La salariée, engagée en 2016, a vu sa durée du travail évoluer par avenants successifs. Un avertissement avait été notifié en 2019. En septembre 2021, l’employeur la licencie pour faute grave, en invoquant insubordination, propos agressifs et plaintes clients liées à des retards et annulations de prestations.

La juridiction prud’homale toulousaine avait jugé la faute grave constituée et débouté la salariée de ses demandes indemnitaires. En appel, la salariée sollicite la requalification en licenciement sans cause réelle et sérieuse, subsidiairement en faute simple, et des rappels de salaires. L’employeur demande confirmation et une indemnité procédurale.

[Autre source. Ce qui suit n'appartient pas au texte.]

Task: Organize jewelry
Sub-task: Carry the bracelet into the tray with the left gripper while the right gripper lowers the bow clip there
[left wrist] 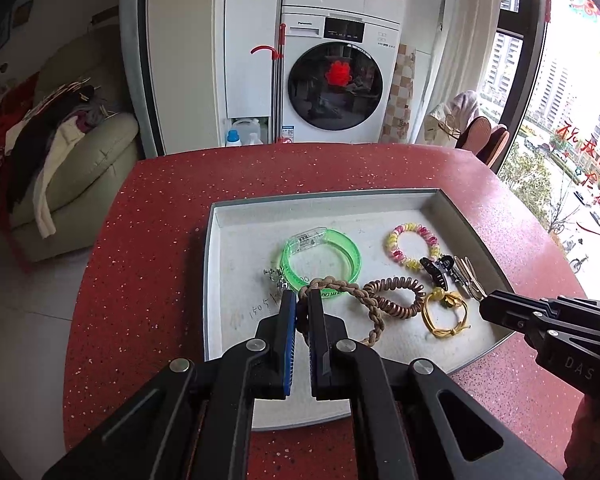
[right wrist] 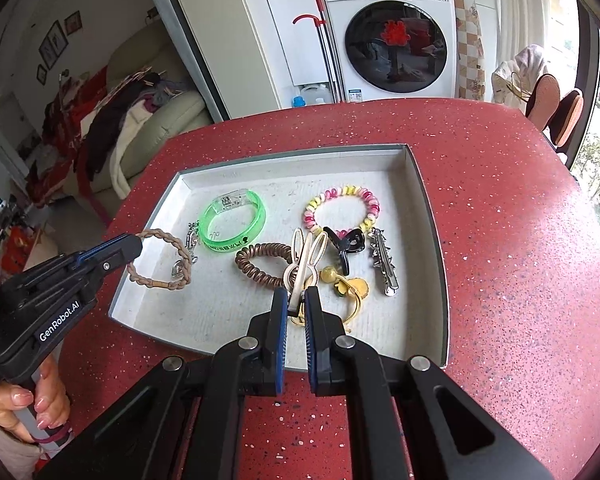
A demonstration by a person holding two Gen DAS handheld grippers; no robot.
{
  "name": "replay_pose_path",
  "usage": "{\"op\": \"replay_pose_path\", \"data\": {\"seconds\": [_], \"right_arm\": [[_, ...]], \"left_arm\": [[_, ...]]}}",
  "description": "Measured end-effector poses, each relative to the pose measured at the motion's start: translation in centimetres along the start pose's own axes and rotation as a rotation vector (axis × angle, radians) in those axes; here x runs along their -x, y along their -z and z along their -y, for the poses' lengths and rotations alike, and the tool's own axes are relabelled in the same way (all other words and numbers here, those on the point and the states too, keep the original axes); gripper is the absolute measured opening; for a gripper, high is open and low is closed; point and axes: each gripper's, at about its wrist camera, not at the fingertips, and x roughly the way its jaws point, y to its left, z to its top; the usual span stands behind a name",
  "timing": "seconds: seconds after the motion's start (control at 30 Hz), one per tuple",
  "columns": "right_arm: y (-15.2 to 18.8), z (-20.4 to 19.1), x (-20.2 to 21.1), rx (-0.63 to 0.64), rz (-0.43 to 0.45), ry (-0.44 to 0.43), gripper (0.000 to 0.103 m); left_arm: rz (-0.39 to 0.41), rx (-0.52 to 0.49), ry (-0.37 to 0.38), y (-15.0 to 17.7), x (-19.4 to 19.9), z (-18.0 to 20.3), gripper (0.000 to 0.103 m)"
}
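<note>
Tray (right wrist: 428,240): grey, on the red speckled desk (right wrist: 500,200); washing machine (right wrist: 396,40) and sofa (left wrist: 100,152) behind.
Left hand-held gripper (left wrist: 303,299): clenched on braided bracelet (right wrist: 160,258), over the tray.
Right hand-held gripper (right wrist: 297,295): grasping rabbit clip (right wrist: 306,258).
Hidden: yellow tie (right wrist: 350,286) partly covered.
Count: two coil ties, one green bangle (right wrist: 236,218).

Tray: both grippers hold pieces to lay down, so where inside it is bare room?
Bare: the tray floor along the far wall behind the green bangle, and the near left corner. Crowded: the right half around the black claw clip.
</note>
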Motion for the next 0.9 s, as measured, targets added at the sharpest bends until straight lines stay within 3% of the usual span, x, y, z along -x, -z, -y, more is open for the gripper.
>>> {"op": "replay_pose_path", "data": {"seconds": [0.9], "right_arm": [[-0.6,0.8,-4.8,-0.012,-0.077,0.028,0.009]], "left_arm": [[-0.111,-0.019,-0.052,1.1,-6.0,0.9,0.024]]}}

La cour rappelle d’abord les normes gouvernant la faute grave et la charge de la preuve: “Lorsque l’employeur retient la qualification de faute grave, il lui incombe d’en rapporter la preuve et ce dans les termes de la lettre de licenciement , laquelle fixe les limites du litige. Si un doute subsiste, il profite au salarié.” Elle définit ensuite le standard applicable: “La faute grave se définit comme un fait ou un ensemble de faits, personnellement imputables au salarié, constituant une violation d'une obligation contractuelle ou un manquement à la discipline de l'entreprise, d'une gravité telle qu'elle rend impossible son maintien dans l'entreprise.”

Au fond, la cour retient le refus d’exécuter deux prestations planifiées, des propos irrespectueux et agressifs adressés à une supérieure, et des retards répétés depuis juin 2021 malgré les solutions ponctuelles offertes. Elle en déduit que “Le licenciement repose ainsi sur une faute grave”, ces comportements s’inscrivant “dans une attitude plus globale de confrontation et de défiance avec l’employeur”.